I live in the NYC area so I go to these shops occasionally. Kinokuniya and Book-Off are close to each other so it’s convenient to stop at both. However, their NYC stores mainly focus on selling English-language stuff. (Or at least that’s how it seems in comparison to their branches in Japan)
Book-Off keeps all their JP materials (novels, nonfiction, manga) in the basement. Their shelves aren’t always well organized and books can end up in the wrong sections, so if you have time you might as well look through that whole small basement. I spied on your Natively profile and saw some 東野圭吾 books — I’ve seen lots of his novels at that Book-Off, if you want to pick up a few more cheaply.
Kinokuniya also keeps most of their Japanese books in the basement, including novels, children’s books, magazines, and nonfiction. However, manga and light novels are upstairs on the 2nd floor. The light novels are in a small section at the end of the JP manga area. Kinokuniya’s prices have a markup and are more expensive than the listed price in yen, but if you’re just browsing random stuff and only want to buy 1 or 2 books that you’ll read immediately, the Kinokuniya price is cheaper than ordering a small quantity online and paying international shipping.
Depending on what else you’re interested in, it might be worth heading to the St.
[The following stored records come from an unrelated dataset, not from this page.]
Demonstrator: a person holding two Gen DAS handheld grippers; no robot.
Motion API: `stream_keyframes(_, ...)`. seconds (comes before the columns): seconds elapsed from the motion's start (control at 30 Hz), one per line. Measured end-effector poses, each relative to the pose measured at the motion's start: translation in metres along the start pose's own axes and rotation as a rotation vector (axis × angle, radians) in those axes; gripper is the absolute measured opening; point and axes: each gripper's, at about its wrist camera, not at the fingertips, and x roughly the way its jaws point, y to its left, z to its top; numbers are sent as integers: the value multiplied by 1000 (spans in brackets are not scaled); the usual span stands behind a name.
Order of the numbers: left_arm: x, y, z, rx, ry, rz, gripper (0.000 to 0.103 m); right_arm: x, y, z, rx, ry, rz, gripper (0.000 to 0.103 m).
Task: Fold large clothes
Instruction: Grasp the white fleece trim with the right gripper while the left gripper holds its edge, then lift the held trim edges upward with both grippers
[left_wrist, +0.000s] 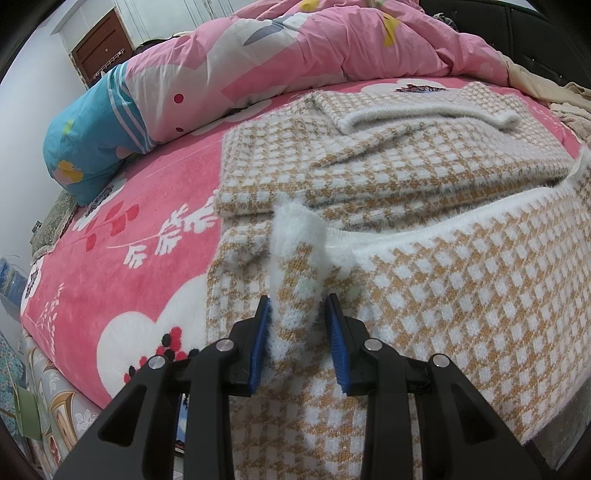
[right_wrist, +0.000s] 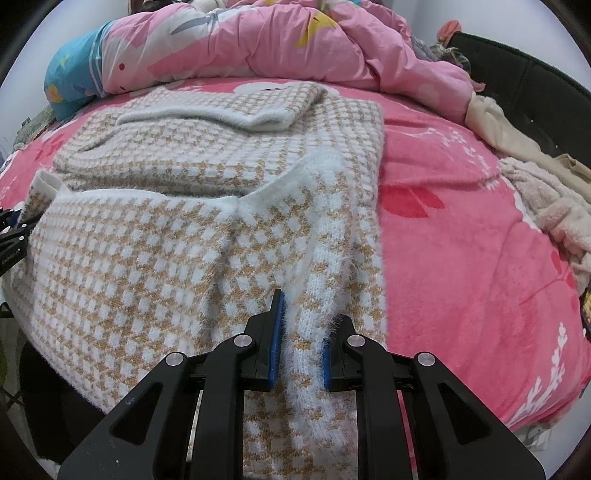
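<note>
Here both tongs are gripping the near hem of one checked sweater: the left tongs (left_wrist: 297, 332) are pinching a bunched fold at the hem's left corner, the right tongs (right_wrist: 301, 339) are clamping its right corner. The sweater (right_wrist: 147, 240) is stretching straight ahead of both, its long axis running away from them across the bed (right_wrist: 461, 221), so the coming fold is probably carrying the hem forward onto the half already doubled beyond. Neither hand is nearer; the pair are sitting level. Farther out, one pink quilt (left_wrist: 295, 48) is lying heaped.
</note>
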Motion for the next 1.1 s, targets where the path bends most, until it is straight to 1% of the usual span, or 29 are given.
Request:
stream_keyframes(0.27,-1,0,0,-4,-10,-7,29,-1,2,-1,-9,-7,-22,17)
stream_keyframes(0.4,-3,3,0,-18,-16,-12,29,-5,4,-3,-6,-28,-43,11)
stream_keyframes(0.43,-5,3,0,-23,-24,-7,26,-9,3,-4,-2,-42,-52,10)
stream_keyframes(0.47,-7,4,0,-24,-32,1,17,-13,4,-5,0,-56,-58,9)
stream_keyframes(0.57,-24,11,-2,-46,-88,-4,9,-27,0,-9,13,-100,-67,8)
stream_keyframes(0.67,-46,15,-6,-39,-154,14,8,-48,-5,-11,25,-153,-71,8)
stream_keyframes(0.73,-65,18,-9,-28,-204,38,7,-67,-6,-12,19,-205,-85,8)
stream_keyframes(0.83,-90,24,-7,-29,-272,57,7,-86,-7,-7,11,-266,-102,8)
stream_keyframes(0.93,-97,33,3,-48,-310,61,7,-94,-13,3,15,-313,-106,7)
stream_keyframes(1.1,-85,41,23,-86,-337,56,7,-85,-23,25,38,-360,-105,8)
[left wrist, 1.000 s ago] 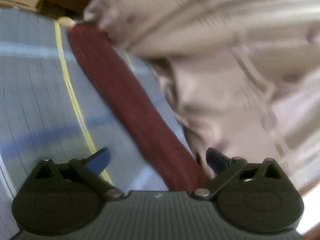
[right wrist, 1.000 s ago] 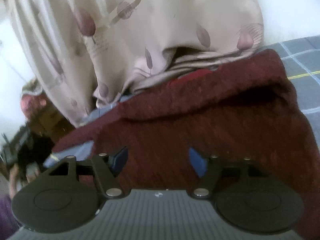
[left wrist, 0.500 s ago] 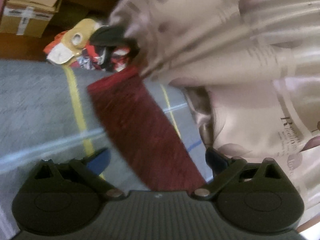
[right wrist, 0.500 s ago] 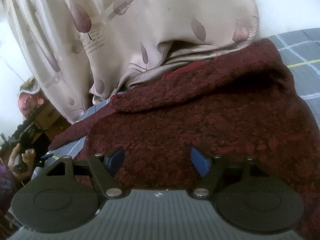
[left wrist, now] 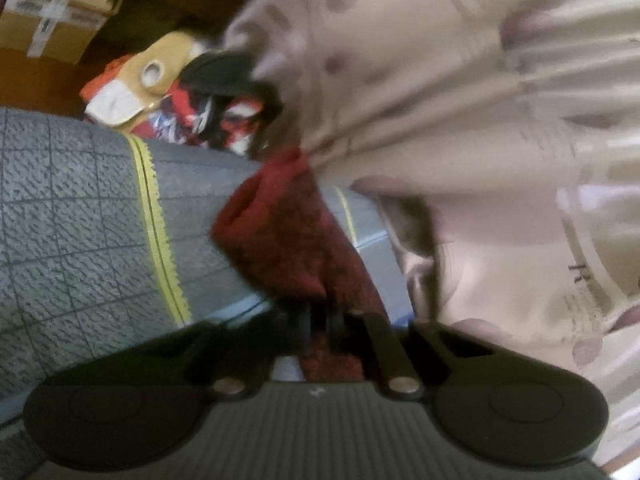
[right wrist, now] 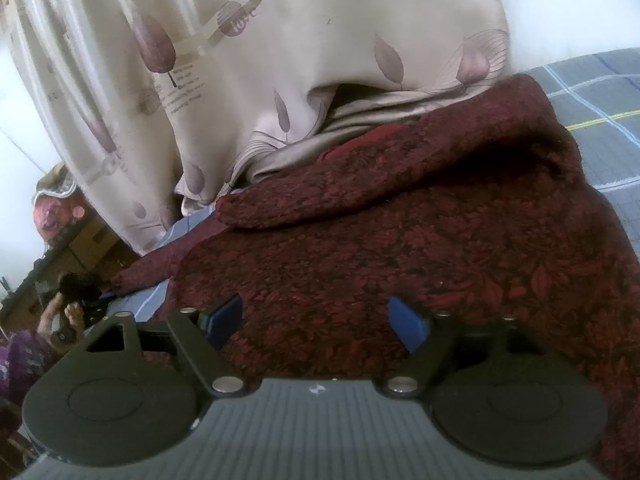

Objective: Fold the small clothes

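— Dark red garment [right wrist: 420,248]: where is it lying?

— On the bed, spread over the grey checked bedcover [left wrist: 80,208]. In my right view it fills most of the ground ahead, a flowered knit with one sleeve folded across the body and its cuff pointing left. Its far edge touches the beige curtain [right wrist: 304,40], which hangs down onto the bed behind it.

— What about your left jaws?

— My left gripper [left wrist: 320,320] has its jaws closed on the garment [left wrist: 288,240]. From that side I see a narrow strip of red fabric, pinched between the fingers and running away toward the curtain [left wrist: 460,140]. The picture is blurred, so I cannot make out the pads themselves, only that the two fingers stand together with cloth between them.

— And the right?

— My right gripper [right wrist: 316,316] is over the body of the garment, and its jaws are opening. The blue pads [right wrist: 404,320] stand well apart with red fabric lying under and between them, but they are not pressing on it.

— Anything else nearby?

— Beyond the bed edge, in the left view, a heap of red, white and tan clothes [left wrist: 168,88] lies on the floor beside a taped cardboard box [left wrist: 56,16]. In the right view, at the far left, a person's hand [right wrist: 72,312] shows beside something dark.
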Tool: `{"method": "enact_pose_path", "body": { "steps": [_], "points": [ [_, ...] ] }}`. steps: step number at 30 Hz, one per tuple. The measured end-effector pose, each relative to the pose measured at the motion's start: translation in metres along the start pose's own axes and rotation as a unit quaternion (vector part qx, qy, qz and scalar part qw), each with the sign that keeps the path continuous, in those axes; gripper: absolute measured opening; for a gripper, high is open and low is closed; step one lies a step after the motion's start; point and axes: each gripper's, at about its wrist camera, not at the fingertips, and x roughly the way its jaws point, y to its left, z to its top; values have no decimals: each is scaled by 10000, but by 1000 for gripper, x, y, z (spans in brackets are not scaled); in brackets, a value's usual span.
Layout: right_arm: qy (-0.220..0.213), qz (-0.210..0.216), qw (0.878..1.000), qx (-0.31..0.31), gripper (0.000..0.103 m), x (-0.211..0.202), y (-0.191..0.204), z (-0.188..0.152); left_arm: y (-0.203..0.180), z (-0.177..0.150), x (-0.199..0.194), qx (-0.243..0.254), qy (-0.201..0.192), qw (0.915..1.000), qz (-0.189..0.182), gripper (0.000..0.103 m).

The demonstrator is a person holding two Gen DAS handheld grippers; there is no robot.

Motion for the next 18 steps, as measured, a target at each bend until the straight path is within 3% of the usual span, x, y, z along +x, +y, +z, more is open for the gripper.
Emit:
{"method": "enact_pose_path", "body": {
  "steps": [9, 18],
  "points": [
    [-28, 82, 9999, 113, 82, -1, -4, 0, -51, -9, -27, 655, -657, 9949, -393, 6],
    [-148, 211, 9992, 294, 85, -5, -11, -1, -143, -46, -45, 1457, -642, 9819, -1025, 6]
  ]
}}
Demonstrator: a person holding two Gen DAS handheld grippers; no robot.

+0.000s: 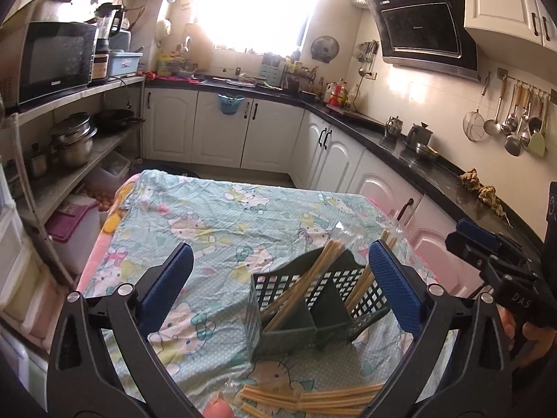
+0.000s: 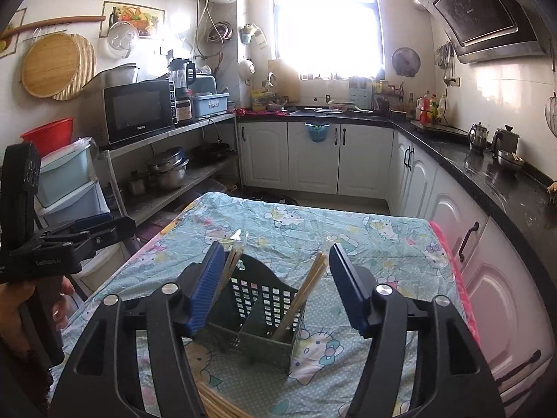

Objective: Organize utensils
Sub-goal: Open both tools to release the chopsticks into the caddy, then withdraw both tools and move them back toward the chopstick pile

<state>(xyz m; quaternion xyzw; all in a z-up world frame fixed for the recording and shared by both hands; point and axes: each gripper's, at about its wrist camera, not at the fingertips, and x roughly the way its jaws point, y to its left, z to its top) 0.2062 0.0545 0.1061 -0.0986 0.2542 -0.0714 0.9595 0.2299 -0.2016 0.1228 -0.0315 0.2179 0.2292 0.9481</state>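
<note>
A dark green slotted utensil caddy (image 1: 306,317) (image 2: 257,317) stands on the cartoon-print tablecloth (image 1: 216,216), with bundles of wooden chopsticks (image 1: 313,275) (image 2: 306,289) leaning in both compartments. More chopsticks (image 1: 313,399) lie loose on the cloth near the front edge, also seen in the right wrist view (image 2: 216,404). My left gripper (image 1: 278,271) is open and empty, held above and before the caddy. My right gripper (image 2: 273,271) is open and empty, its blue pads either side of the caddy's top. Each gripper shows in the other's view (image 1: 487,254) (image 2: 80,233).
A black kitchen counter (image 1: 417,160) with white cabinets runs along the right and back. A metal shelf rack (image 2: 167,160) with a microwave and pots stands left of the table. Plastic drawers (image 2: 69,188) stand at the left.
</note>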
Marks Place area, because it’s become something of a hub for Japanese restaurants and assorted shops. There are a few cosmetics shops selling drugstore products from Japan, and a Muji nearby. A few blocks away to the east, there’s a tiny stationery store called nico neco zakkaya with a small but well-curated selection.
Amazing thank you for such a detailed response, that’s super helpful!
I went to the Bookoff a few years ago and was very disappointed in their selection. They had pretty much no manga that I had interest in. Their novel selection was slightly better, but still not great.
I also went to Kinokuniya, which unsurprisingly had a better selection since they’re selling new, not used. If you want something relatively well known and recent, they will probably have it.
In either case, it can’t hurt to look though.
I think basilsauce gave a great breakdown, the only thing I’ll add is that the second floor of Kinokuniya has both English and Japanese manga, so if you go upstairs and just see English books, you’re not in the wrong place, just keep walking further down!
Also want to note that the exchange rate is ridiculous right now, which generally makes buying in “yen” a lot more attractive than “dollars.”
Not book-related, but if I recall correctly the Kinokuniya also has a small cafe upstairs and sells some Japanese food (onigiri, bento, katsusando, some sweets as well)
NOT in Manhattan, but if you don’t mind going out of your way, Mitsuwa Marketplace in Edgewater, New Jersey, also has a Kinokuniya as well as a large Japanese grocery and a bunch of Japanese gift and food stores. I haven’t been in over 15 years, but this youtuber did a walk-through of the place last year and you can get an idea from that. It’s about 30-40 minutes by car or bus from midtown Manhattan.
If going out of your way is OK and you like to eat, there’s also Industry City’s Japan Village, in Brooklyn. It has a bunch of Japanese food stalls, a Sunrise Mart with Japanese groceries, and maybe some pop-up stuff that changes seasonally. A new Book-Off recently opened there. The advertising said this Book-Off would specialize in anime, manga, and related goods, but I haven’t yet been there myself to see. This branch may not carry manga in Japanese so I don’t recommend making a special trip in hopes of finding Japanese books. The food stalls are probably the main attraction.
Industry City is an easy (but not short) one-line subway ride from the midtown Manhattan Kinokuniya, on the D, N, or R lines. It’s near the Sunset Park area, which also has a Chinatown neighborhood.
I’ve only gone once or twice because even though it’s fairly close to my home, the way the train lines are arranged here, it’s easier for me to go into Manhattan for anything I want.
I love how the last photo on their website is pretty much entirely Love Live figurines. Maybe I’m wrong, but I would not have expected the overlap of people who are Love Live fans, people who like to buy figurines, and people who live in / visit NYC to be big enough for that to be profitable.